[vlc-devel] IVTC: this week: thinking outside the (temporal) box

Wed Feb 23 00:19:21 CET 2011

Hi all,

In this week's dev update, we'll be breaking video frame boundaries and
introducing a statistical density estimator into the deinterlacer module :)

When I began the work on the updated IVTC patch, I noticed that, since
Phosphor requires the same ComposeFrame() function as IVTC does, it
would make sense to update that patch first.

So, I started working on that. I have pretty much completed it, and also
upgraded ComposeFrame() into a general-use helper function with several
chroma handling modes for 4:2:0 input. This is keeping in mind the
upcoming split, which will have a separate file for such general-use
functions. I'll post an updated Phosphor soon, as a base which I can
then build the updated IVTC on.

As sometimes happens during development, I got a new idea. Since
Phosphor is a field renderer, its input can be thought of - as well as
the traditional stream of frames - as a stream of fields. The output of
the Phosphor filter is basically a composition of the latest two input
fields, plus the luma decay filtering. What happens if we switch the
darkening filter off?

Consider a stream of input frames:

11, 22, 33, 44, ...

where the first number refers to the first field (in time), and the
second number to the second field (in time).

Seeing this input stream, Phosphor (now with darkening off) will render
the following frames:

11, 12, 22, 23, 33, 34, 44, ...

where each frame now takes half the original frame display time (hence,
framerate doubler).

The pattern looks somewhat familiar. Consider a telecined stream:

11, 12, 23, 33, 44, aa, ...

where the numbers now indicate the original film frames, and "aa" is the
next "11". Phosphor will render

11, 11, 12, 22, 23, 33, 33, 34, 44, 4a, aa, ...

This stream has a nice property the original does not: each film frame
can be extracted from it as-is (including the problematic "22").

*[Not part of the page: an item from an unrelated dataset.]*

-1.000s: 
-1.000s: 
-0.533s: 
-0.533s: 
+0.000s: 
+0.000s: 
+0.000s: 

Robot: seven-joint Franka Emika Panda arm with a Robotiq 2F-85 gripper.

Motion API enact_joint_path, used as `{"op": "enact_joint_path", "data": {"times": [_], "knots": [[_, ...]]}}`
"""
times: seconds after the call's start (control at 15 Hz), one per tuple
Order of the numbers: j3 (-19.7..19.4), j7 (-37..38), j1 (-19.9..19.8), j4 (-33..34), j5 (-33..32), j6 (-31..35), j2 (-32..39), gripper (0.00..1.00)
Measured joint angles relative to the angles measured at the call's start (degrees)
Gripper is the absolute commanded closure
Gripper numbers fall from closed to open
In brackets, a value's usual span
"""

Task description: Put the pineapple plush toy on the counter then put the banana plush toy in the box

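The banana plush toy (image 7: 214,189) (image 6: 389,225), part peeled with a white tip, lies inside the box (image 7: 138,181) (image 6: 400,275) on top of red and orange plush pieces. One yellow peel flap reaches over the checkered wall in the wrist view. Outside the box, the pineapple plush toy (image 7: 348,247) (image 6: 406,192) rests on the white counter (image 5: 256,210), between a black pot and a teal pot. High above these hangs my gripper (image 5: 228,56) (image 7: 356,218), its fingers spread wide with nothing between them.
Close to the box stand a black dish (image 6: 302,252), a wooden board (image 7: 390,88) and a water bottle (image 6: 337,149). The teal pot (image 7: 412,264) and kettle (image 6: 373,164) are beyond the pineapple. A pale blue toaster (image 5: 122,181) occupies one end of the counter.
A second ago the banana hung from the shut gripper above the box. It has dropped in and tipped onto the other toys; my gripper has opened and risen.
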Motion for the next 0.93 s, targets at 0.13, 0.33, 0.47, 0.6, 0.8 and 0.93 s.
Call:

Note
that again this stream has been framerate-doubled.

Even if we do no further deinterlacing, watching a telecined signal
through this filter gives a much more even look than the 3 progressive
frames, 2 interlaced frames, 3 progressive frames, ... look that one
gets without any filtering. The framerate doubling really helps.

Developing the idea a bit further, we render only those frames that are
judged progressive, and otherwise keep (re-render) the previous output
picture. This approach does no framerate conversion, so the output will
run at 60fps.

Assume, for the sake of argument, an ideal interlace detector. Let's see
what happens to the above example stream. The mixed frames are rejected,
and we get the following output stream:

11, 11, (11), 22, (22), 33, 33, (33), 44, (44), aa, ...

where the parentheses mean that the previous output has been
re-rendered. The display times alternate between 3 and 2 *fields* for
the original film frames - just like in the original telecined signal.

The critical difference is, of course, that this stream is progressive.

Now, in the real world, what can we do to detect interlaced vs. progressive?

Interlace detection is based on a comb metric, which is used to compute
a score, which can range from 0 to some large positive number for each
frame. We already know that the scores for *progressive* frames will
jump wildly based on the actual content of the video frame. Anime is
especially difficult, because it contains one-pixel thick outlines,
which easily produce false positives. Thus, an adaptive strategy is needed.

It is fairly obvious that in a telecined stream, assuming no scene cut,
the interlace scores of the Phosphor output frames cluster around two
(unknown) values, corresponding to progressive and interlaced frames.
The problem transforms into: what can we do to cluster the scores?

Let's assume that the data is stochastic. If we can construct an
estimate for its probability density, and find out which of its modes
(local maxima) each data point belongs to, we have a data clustering method.

Kernel density estimation (a.k.a. the Parzen-Rosenblatt window method)
is a popular technique for constructing unknown probability densities in
a nonparametric manner. Now the problem transforms into determining an
optimal kernel bandwidth, which does not over- or undersmooth the data.

For this purpose, the study of Sheather & Jones (1991) provides a set of
formulas, which can be used fairly easily, and which (based on my tests)
seems to converge sufficiently fast for the purposes of a realtime field
renderer. The only problem is that the method starts working properly at
n = 50 or so - and we only have a handful of data points. But it seems
that triplicating the data (entering each data point three times)
sharpens the optimal bandwidth estimate enough, so that it becomes
usable for this particular application.

So, about 500 lines of statistics later, out of all this we get
Phosphate/IVTC2x: a framerate-doubling IVTC filter based on Phosphor.
After running some tests, my personal opinion is that it's not as good
as the traditional IVTC, but on the other hand it's just a prototype so
I'm sure it could be tuned a bit. I'll post the code soon after the
updated Phosphor patch :)

That's all for now,

 -J

References:

Sheather, S. J. & Jones, M. C. A Reliable Data-Based Bandwidth Selection
Method for Kernel Density Estimation. Journal of the Royal Statistical
Society. Series B (Methodological). 53(3), 1991, 683--690.